1895 Rep. Senate Comm. Police Dept. N.Y. III. 3158 By Senator Bradley: Q. Repeat what he said to you? A. He said, ‘Go on, fuck yourself, you son-of-a-bitch; I will give you a hundred dollars’; he tried to punch me, and I went out.

And who could fail to love the surname Wyndfuck de Wodehouse, or the place name Fockynggrove?

TARE AND TRET.

There’s a word tare, meaning “The weight of the wrapping, receptacle, or conveyance containing goods, which is deducted from the gross in order to ascertain the net weight” (OED), that I’ve looked up any number of times but never remember because it’s not part of my mental world. (If you’re curious, it’s via French from Arabic ṭarḥah ‘that which is thrown away,’ from ṭaraḥa ‘to throw (away),’ which is also the root of mattress, from Arabic maṭraḥ ‘place where something is thrown, hence carpet, cushion, bed.’) Today, reading a fascinating 1986 interview (in Russian; found at Avva) with the manager of a fruits-and-vegetables store that throws a great deal of light on the realities of doing business in the late-Soviet period, I hit the word тара [tara], looked it up, found it meant tare, cursed, looked that up, and got the definition above, which I think may finally stick. But looking through the OED entry I found the following phrase:

tare and tret: the two ordinary deductions in calculating the net weight of goods to be sold by retail: see TRET; also, the rule in arithmetic by which these are calculated.

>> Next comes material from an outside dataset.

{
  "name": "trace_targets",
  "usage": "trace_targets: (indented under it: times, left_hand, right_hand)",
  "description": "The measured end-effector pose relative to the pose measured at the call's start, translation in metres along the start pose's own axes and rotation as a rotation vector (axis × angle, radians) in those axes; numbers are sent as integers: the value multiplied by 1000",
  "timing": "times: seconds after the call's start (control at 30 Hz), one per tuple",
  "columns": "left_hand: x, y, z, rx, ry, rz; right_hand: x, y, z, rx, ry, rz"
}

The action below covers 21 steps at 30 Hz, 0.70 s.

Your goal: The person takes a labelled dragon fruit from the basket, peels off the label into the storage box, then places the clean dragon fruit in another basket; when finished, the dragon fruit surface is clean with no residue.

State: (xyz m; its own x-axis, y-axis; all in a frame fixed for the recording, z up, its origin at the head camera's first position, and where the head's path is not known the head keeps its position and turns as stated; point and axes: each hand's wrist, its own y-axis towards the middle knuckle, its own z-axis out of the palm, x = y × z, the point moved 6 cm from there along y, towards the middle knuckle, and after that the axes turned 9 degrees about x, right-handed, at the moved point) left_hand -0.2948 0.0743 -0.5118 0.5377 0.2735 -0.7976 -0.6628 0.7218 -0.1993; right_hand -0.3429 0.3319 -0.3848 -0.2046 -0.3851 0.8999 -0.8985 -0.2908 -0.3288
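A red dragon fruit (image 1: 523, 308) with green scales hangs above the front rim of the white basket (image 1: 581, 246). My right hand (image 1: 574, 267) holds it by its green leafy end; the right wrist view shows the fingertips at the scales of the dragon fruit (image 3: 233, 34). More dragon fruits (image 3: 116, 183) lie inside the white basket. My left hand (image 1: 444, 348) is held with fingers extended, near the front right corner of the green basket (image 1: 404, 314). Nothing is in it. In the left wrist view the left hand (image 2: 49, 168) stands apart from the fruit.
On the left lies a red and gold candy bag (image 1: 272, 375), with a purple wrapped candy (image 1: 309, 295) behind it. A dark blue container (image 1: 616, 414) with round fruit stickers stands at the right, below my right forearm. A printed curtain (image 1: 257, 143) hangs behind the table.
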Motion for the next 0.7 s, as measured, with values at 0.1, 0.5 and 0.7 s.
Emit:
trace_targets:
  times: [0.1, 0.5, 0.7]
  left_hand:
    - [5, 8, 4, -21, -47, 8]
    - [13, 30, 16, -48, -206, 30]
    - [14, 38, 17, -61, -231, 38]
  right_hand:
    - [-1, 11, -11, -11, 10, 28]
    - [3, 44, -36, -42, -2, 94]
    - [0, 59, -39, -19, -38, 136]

So I saw TRET, and here’s what I found:

An allowance of 4 lb. in 104 lb. (= 1/26) on goods sold by weight after the deduction for tare.

The reason or ground of the allowance was apparently forgotten already in the 17th c., and has been variously given since: see quots.

(“Origin and history obscure.”) Some of the various explanations:

1670 BLOUNT Law Dict. s.v. Tare and Tret, The other [Tret] is a consideration allowed in the weight for wast, in emptying and reselling the Goods.
1678 PHILLIPS (ed. 4), Tret, a certain allowance that is made by Merchants, before a Commodity is garbled from its refuse [1706 ed. Kersey adds] as Dust, Moats, &c., which is always 4 in every 104 Pounds.
1882 BITHELL Counting-ho. Dict., Tret, an allowance made for wear, damage, or deterioration in goods during transit from one place to another.

Another citation mentions cloff, which is “An allowance (now of 2 lbs. in 3 cwt., or 1/168), given with certain commodities, in order that the weight may hold good when they are sold by retail,” but de minimis non curat Languagehat.